Magic users can work on their spells even when adventuring, such as the downtime in inns and campsites, when healing their wounds or even just gaining inspiration from watching and learning about nature. Each month spent adventuring roll a 1d4, this is the magic user's inspiration. If the magic user is in town or his wizard tower during this month instead roll 2d4.

Inspiration is gained slowly and collected. To change an aspect of a spell, one must collect enough Inspiration equal to the spell's level +1. For example, to change fireball into an frost ball spell it would take 4 Inspiration. Once enough inspiration is gained, the spell can be tested. No matter what kind of spell being altered, the magic user must roll a saving throw vs magic. On a miss, the magic user has botched creating the spell, lost all his inspiration that he spent for it and probably caught his hut on fire. You can spend additional Inspiration at a 1 for 1 ratio when editing a spell to grant a +1 to this saving throw, which is spent if the save is successful or not. If successful, the spell has been successfully altered and can be cast.

Improving a spell requires the above steps but takes double inspiration and 1d4+1 rare materials (each of them a quest or outrageously expensive) to complete. Improved spells can either remove one limitation of a spell (ie; allow unseen Servants to attack) or can simply boost the die size, duration, range, number of targets, or some other factor of the spell by one limited category. The spell's level increases by one up to the possible maximum of 9, in which case this spell cannot be improved again.
>>
>>50821415
A thing I started using recently as a GM is a Fudge die (a d6 with a"+" on two of its faces, a "-" on other two faces, and the last two faces empty.

I use it as a simple randomizer whenever I'm undecided about something or i have to define something that i hadn't predetermined.

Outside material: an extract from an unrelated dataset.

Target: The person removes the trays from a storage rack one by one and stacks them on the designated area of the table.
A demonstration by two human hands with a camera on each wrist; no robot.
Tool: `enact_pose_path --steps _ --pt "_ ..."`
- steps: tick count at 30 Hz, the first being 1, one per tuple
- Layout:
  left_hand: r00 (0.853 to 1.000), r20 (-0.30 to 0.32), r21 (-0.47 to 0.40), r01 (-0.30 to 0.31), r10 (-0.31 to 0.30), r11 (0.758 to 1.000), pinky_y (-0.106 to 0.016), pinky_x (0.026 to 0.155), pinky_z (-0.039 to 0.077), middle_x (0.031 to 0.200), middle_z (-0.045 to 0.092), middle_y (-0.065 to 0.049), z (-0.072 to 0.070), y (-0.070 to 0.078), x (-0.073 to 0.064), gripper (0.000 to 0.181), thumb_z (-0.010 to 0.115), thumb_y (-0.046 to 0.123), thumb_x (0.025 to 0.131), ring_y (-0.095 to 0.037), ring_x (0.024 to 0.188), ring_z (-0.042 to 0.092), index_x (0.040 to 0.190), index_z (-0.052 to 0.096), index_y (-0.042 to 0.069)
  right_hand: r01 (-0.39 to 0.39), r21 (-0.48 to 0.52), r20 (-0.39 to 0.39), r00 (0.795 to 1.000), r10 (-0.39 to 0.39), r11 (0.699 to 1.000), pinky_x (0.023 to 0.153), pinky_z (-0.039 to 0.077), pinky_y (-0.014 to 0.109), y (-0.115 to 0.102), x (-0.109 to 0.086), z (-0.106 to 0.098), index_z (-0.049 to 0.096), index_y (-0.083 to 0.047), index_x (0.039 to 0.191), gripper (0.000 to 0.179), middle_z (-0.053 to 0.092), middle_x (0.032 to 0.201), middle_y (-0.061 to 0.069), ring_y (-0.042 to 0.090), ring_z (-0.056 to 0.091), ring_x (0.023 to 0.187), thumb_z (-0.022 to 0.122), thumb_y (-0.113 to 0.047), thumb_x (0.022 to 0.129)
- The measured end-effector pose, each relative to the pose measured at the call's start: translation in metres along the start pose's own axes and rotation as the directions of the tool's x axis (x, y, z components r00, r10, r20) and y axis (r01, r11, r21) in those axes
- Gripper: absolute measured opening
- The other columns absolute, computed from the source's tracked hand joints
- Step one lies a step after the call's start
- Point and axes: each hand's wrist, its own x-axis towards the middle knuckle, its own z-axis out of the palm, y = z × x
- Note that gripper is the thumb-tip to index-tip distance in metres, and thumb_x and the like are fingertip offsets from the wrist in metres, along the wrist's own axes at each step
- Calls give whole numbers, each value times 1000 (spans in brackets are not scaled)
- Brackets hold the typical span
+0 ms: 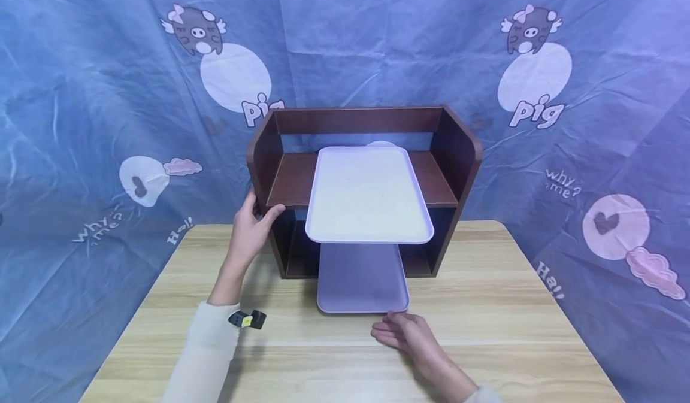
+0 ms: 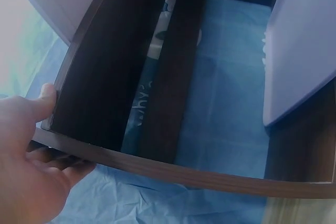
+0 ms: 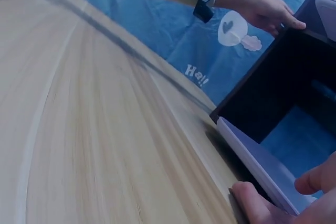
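A dark brown two-tier desk shelf (image 1: 361, 120) stands on the table. My left hand (image 1: 249, 229) grips its left side panel, thumb at the front edge and fingers around the outside, as the left wrist view also shows the hand (image 2: 31, 150). A pale lavender tray (image 1: 369, 193) lies on the upper tier and juts out in front. Below it, a second lavender tray (image 1: 362, 280) sticks out from the lower compartment. At that tray's front right corner my right hand (image 1: 415, 340) holds the rim, thumb above and fingers below. The lower tray's back part is hidden.
The light wood table (image 1: 517, 313) extends on both sides of the shelf. Behind hangs a blue cloth (image 1: 377, 50) printed with pigs and words. A dark strap with a yellow patch (image 1: 247, 319) is on the left wrist.
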Motion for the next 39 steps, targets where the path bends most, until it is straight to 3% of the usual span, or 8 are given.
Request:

Sort of like a simplified Reaction check, in a way. "How is the thing?", and a "+" means "good", while a "-" means bad.

I also have a directional 1d8 (N, NE, E, SE, S, SW, W, NW) because you never know. Wind direction, scatter for grenadelike projectiles, etc.

Unrelated to dice, but one thing I'm fond of using is a hourglass. I have this nice stylish 1-minute hourglass on a wooden frame that I pull out and flip whenever a PC is taking too long to make up his mind in a life-threatening situation (combat, escape, etc). Puts some pressure on them while still not being full asshole DM "a round is 10 seconds so you have 10 seconds to tell me what you do in it, or I'll skip you".

Plus, by now they're so used to it that I can just show my hourglass as an universal "The DM is telling me that time's up" signal.
>>
Adventurer's Guilds, /osrg/. Do you have them? What have you done with them?
>>
>>50822628
I don't have any, but I'm not particularly opposed to the idea.
>>
>>50822628
I've never seen it done in a way that isn't meta for the sake of appearing clever.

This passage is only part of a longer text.